We still expect Perodua to register higher sales volume in 4Q 2019, which is on track to achieve its sales target of 235k units (+3.4% YoY). We believe the launch of New 2019 Axia in September, which is priced from RM24,090-43,190 would attract strong buying interest due to its affordable pricing. Management is expecting about 27% of its 235k unit sales forecast to come from Axia model. Being one of the most affordable cars in Malaysia, we believe the new Axia coupled with strong demand for the 3rd Gen Myvi to be the engine of growth for MBM for FY19-20. In our forecast, we expect MBM to register a higher profit of 9.4% to RM181.8mn in FY19. Also, we expect the positive momentum to spillover into FY20 with a profit growth of estimated RM193.3mn (+6.0% YoY).
MBM has recently announced a new dividend policy of minimum 60% payout of its net profit. By adopting a new dividend policy, the group is confident of future cash flow and this should enhance shareholders’ confidence. Note that the 60% dividend payout is relatively high if compared to previous three years, ranging from 11.1% to 28.1%. Based on 60% payout, we expect the group to pay dividends of 28/30/32sen/share for FY19/FY20/FY21. This would translate to a yield of 6.8% - 7.8%, which is higher than most of its peers.
The group has declared a DPS of 6.0 sen for 2QFY19. Note that MBM’s net cash improved substantially from RM4.31mn in 1QFY19 to RM88.7mn in 2QFY19. This was mainly due to the disposals of 22% shareholding in its associates, Hino Motors Sales (Malaysia) Sdn Bhd (HMSM) and Hino Motors Manufacturing (Malaysia) Sdn Bhd (HMMM) to Hino Motors Ltd (HML) for RM74.4mn. Looking forward, we expect MBM’s net cash to improve to RM141.2mn in FY19.

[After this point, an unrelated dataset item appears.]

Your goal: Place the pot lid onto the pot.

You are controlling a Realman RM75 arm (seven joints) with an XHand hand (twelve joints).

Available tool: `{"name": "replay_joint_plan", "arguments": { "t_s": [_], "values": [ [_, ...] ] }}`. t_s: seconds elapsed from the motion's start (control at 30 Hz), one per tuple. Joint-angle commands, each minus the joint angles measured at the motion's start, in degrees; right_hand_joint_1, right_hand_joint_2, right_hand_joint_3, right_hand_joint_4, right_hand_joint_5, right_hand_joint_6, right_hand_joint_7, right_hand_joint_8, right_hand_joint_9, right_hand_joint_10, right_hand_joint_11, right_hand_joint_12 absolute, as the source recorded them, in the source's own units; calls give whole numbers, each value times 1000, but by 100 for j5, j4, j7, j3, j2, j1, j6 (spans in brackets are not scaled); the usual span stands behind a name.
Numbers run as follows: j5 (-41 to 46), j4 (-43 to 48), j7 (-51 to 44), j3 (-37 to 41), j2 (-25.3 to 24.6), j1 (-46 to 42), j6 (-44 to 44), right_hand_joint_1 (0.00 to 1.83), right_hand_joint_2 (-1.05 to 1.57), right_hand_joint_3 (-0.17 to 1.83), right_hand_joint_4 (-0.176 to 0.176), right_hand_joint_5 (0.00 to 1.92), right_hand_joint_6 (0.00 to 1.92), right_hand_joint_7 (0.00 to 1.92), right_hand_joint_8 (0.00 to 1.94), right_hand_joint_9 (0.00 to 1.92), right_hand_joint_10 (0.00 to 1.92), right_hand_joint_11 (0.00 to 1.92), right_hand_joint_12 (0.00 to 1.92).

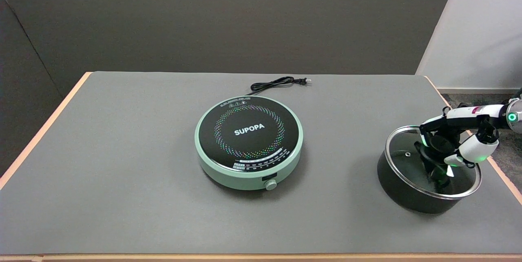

MBM is doing well fundamentally, and a recent pullback is a buying opportunity, in our view. We believe that the stock still has some potential upside and growth story. With a potential upside of more than 12%, we upgrade the stock from Hold to BUY with an unchanged TP of RM4.45/share, based on 5-year average rolling PER of 9x.